Task objective:
Here is a set of records. Copy them all exactly.
BEGIN Study material
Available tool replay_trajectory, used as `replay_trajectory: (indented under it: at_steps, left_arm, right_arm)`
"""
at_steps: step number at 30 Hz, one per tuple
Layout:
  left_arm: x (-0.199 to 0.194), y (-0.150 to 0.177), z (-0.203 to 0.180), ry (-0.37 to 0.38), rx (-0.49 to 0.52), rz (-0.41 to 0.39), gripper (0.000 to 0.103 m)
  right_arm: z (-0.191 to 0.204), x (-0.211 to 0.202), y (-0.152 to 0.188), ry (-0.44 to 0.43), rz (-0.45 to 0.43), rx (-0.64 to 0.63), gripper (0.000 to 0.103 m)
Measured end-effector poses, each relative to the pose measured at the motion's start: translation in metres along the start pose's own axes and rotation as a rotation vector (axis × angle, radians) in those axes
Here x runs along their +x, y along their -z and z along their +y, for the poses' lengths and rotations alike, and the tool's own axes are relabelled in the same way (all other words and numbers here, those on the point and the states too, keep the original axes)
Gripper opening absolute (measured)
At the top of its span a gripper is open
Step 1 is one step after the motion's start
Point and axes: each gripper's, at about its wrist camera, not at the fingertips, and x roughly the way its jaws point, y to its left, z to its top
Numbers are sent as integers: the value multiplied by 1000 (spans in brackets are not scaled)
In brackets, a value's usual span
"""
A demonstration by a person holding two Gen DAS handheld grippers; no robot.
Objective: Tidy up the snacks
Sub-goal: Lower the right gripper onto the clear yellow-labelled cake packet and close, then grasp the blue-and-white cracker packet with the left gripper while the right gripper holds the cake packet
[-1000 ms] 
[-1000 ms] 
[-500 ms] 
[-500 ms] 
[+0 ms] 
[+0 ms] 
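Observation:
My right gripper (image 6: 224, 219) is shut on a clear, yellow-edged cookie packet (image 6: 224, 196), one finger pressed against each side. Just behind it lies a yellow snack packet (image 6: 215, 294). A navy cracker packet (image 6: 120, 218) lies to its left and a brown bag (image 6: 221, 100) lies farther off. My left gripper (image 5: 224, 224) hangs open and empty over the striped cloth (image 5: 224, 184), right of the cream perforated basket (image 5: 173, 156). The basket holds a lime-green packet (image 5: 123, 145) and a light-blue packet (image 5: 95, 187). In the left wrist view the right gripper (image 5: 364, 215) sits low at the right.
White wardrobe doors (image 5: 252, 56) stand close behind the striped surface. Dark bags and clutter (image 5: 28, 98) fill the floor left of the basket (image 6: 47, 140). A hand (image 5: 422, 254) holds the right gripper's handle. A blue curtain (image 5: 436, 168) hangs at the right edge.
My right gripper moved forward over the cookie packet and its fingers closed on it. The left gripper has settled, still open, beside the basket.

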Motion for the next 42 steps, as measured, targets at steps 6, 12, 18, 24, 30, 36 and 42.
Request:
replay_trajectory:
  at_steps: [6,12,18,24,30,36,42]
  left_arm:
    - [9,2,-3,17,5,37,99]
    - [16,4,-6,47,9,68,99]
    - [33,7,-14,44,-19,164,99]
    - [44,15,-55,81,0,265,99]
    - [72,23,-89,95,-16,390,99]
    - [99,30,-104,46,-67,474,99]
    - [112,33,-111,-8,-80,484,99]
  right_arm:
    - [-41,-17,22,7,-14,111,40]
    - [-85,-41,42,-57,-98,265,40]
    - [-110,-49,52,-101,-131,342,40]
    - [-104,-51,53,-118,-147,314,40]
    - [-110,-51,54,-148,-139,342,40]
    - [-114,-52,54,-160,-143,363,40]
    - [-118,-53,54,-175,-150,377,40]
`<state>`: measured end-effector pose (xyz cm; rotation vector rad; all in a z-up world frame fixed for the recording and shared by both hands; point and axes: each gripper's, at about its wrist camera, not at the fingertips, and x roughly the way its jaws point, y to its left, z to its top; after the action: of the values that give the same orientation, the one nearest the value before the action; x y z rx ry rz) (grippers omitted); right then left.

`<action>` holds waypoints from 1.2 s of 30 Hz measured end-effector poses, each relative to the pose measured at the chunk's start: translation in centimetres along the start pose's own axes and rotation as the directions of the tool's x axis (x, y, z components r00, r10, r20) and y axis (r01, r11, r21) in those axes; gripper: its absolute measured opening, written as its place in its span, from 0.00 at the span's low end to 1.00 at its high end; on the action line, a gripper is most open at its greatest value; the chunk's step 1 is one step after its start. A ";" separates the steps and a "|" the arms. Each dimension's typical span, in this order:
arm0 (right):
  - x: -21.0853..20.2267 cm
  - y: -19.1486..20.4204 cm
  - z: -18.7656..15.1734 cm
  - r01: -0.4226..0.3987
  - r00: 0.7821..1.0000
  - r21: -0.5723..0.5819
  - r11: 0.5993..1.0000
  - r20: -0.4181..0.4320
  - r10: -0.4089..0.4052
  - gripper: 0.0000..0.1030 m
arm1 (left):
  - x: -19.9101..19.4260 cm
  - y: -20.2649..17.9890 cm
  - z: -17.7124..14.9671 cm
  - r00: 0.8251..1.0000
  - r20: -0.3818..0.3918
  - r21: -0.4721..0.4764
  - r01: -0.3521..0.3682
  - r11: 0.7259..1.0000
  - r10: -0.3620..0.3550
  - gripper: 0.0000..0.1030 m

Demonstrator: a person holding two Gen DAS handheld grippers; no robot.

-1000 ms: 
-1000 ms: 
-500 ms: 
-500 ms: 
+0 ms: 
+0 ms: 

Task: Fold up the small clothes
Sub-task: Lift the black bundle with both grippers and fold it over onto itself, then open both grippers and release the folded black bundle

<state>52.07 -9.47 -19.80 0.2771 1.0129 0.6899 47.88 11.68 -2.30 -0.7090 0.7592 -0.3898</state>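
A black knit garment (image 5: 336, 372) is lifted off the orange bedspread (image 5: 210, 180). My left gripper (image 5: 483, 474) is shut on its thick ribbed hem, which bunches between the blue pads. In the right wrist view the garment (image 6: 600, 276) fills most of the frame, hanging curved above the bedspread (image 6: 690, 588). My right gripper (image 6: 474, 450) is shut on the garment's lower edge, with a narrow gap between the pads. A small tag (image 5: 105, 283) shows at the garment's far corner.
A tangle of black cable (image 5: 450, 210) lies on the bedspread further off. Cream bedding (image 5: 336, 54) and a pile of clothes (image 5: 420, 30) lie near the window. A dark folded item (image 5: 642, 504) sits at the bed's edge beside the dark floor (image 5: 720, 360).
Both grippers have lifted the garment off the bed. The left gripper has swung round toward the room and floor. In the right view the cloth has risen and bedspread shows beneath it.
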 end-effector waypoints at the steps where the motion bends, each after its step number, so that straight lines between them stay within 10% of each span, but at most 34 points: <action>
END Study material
Task result:
Available tool replay_trajectory, used as `replay_trajectory: (indented under it: at_steps, left_arm, right_arm)`
"""
at_steps: step number at 30 Hz, one per tuple
Layout:
  left_arm: x (-0.199 to 0.194), y (-0.150 to 0.177), z (-0.203 to 0.180), ry (-0.37 to 0.38), rx (-0.49 to 0.52), rz (-0.41 to 0.39), gripper (0.000 to 0.103 m)
  right_arm: z (-0.191 to 0.204), x (-0.211 to 0.202), y (-0.152 to 0.188), ry (-0.44 to 0.43), rz (-0.45 to 0.43), rx (-0.64 to 0.63), gripper (0.000 to 0.103 m)
Measured end-effector poses, each relative to the pose measured at the motion's start: translation in metres along the start pose's own axes and rotation as a rotation vector (axis × angle, radians) in those axes
Here x runs along their +x, y along their -z and z along their +y, for the poses' lengths and rotations alike, and the tool's own axes are relabelled in the same way (all other words and numbers here, those on the point and the states too, keep the original axes)
Gripper opening absolute (measured)
At the top of its span a gripper is open
Step 1 is one step after the motion's start
Point and axes: each gripper's, at about its wrist camera, not at the fingertips, and x roughly the way its jaws point, y to its left, z to its top
Numbers are sent as integers: the value multiplied by 1000 (spans in brackets are not scaled)
In brackets, a value's usual span
"""
A demonstration by a person holding two Gen DAS handheld grippers; no robot.
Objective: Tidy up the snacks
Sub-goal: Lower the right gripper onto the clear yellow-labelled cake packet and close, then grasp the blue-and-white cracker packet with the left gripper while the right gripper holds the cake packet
[-1000 ms] 
[-1000 ms] 
[-500 ms] 
[-500 ms] 
[+0 ms] 
[+0 ms] 
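Observation:
My right gripper (image 6: 224, 219) is shut on a clear, yellow-edged cookie packet (image 6: 224, 196), one finger pressed against each side. Just behind it lies a yellow snack packet (image 6: 215, 294). A navy cracker packet (image 6: 120, 218) lies to its left and a brown bag (image 6: 221, 100) lies farther off. My left gripper (image 5: 224, 224) hangs open and empty over the striped cloth (image 5: 224, 184), right of the cream perforated basket (image 5: 173, 156). The basket holds a lime-green packet (image 5: 123, 145) and a light-blue packet (image 5: 95, 187). In the left wrist view the right gripper (image 5: 364, 215) sits low at the right.
White wardrobe doors (image 5: 252, 56) stand close behind the striped surface. Dark bags and clutter (image 5: 28, 98) fill the floor left of the basket (image 6: 47, 140). A hand (image 5: 422, 254) holds the right gripper's handle. A blue curtain (image 5: 436, 168) hangs at the right edge.
My right gripper moved forward over the cookie packet and its fingers closed on it. The left gripper has settled, still open, beside the basket.
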
Motion for the next 42 steps, as measured, targets at steps 6, 12, 18, 24, 30, 36 and 42.
Request:
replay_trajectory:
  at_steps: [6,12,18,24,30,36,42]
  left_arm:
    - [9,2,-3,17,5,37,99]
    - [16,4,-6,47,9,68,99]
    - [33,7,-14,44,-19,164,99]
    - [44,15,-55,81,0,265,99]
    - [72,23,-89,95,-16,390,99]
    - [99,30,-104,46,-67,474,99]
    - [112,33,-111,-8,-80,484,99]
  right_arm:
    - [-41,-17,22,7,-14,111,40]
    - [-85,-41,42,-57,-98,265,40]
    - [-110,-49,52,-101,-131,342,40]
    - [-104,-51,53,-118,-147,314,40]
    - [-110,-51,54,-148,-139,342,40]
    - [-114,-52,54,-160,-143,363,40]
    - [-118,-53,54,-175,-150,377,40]
`<state>`: measured end-effector pose (xyz cm; rotation vector rad; all in a z-up world frame fixed for the recording and shared by both hands; point and axes: each gripper's, at about its wrist camera, not at the fingertips, and x roughly the way its jaws point, y to its left, z to its top; after the action: of the values that give the same orientation, the one nearest the value before the action; x y z rx ry rz) (grippers omitted); right then left.

`<action>` holds waypoints from 1.2 s of 30 Hz measured end-effector poses, each relative to the pose measured at the chunk's start: translation in centimetres along the start pose's own axes and rotation as the directions of the tool's x axis (x, y, z components r00, r10, r20) and y axis (r01, r11, r21) in those axes; gripper: its absolute measured opening, written as its place in its span, from 0.00 at the span's low end to 1.00 at its high end; on the action line, a gripper is most open at its greatest value; the chunk's step 1 is one step after its start. A ";" separates the steps and a "|" the arms. Each dimension's typical span, in this order:
arm0 (right):
  - x: -21.0853..20.2267 cm
  - y: -19.1486..20.4204 cm
  - z: -18.7656..15.1734 cm
  - r01: -0.4226..0.3987
  - r00: 0.7821..1.0000
  - r21: -0.5723..0.5819
  - r11: 0.5993..1.0000
  - r20: -0.4181..0.4320
  - r10: -0.4089..0.4052
  - gripper: 0.0000..0.1030 m
arm1 (left):
  - x: -19.9101..19.4260 cm
  - y: -20.2649..17.9890 cm
  - z: -17.7124..14.9671 cm
  - r00: 0.8251..1.0000
  - r20: -0.3818..0.3918
  - r21: -0.4721..0.4764
  - r01: -0.3521..0.3682
  - r11: 0.7259..1.0000
  - r10: -0.3620..0.3550
  - gripper: 0.0000..0.1030 m

Demonstrator: a person holding two Gen DAS handheld grippers; no robot.

-1000 ms: 
-1000 ms: 
-500 ms: 
-500 ms: 
+0 ms: 
+0 ms: 

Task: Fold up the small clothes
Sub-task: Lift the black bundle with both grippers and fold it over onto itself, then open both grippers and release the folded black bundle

<state>52.07 -9.47 -19.80 0.2771 1.0129 0.6899 47.88 11.68 -2.30 -0.7090 0.7592 -0.3898</state>
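A black knit garment (image 5: 336, 372) is lifted off the orange bedspread (image 5: 210, 180). My left gripper (image 5: 483, 474) is shut on its thick ribbed hem, which bunches between the blue pads. In the right wrist view the garment (image 6: 600, 276) fills most of the frame, hanging curved above the bedspread (image 6: 690, 588). My right gripper (image 6: 474, 450) is shut on the garment's lower edge, with a narrow gap between the pads. A small tag (image 5: 105, 283) shows at the garment's far corner.
A tangle of black cable (image 5: 450, 210) lies on the bedspread further off. Cream bedding (image 5: 336, 54) and a pile of clothes (image 5: 420, 30) lie near the window. A dark folded item (image 5: 642, 504) sits at the bed's edge beside the dark floor (image 5: 720, 360).
Both grippers have lifted the garment off the bed. The left gripper has swung round toward the room and floor. In the right view the cloth has risen and bedspread shows beneath it.
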 end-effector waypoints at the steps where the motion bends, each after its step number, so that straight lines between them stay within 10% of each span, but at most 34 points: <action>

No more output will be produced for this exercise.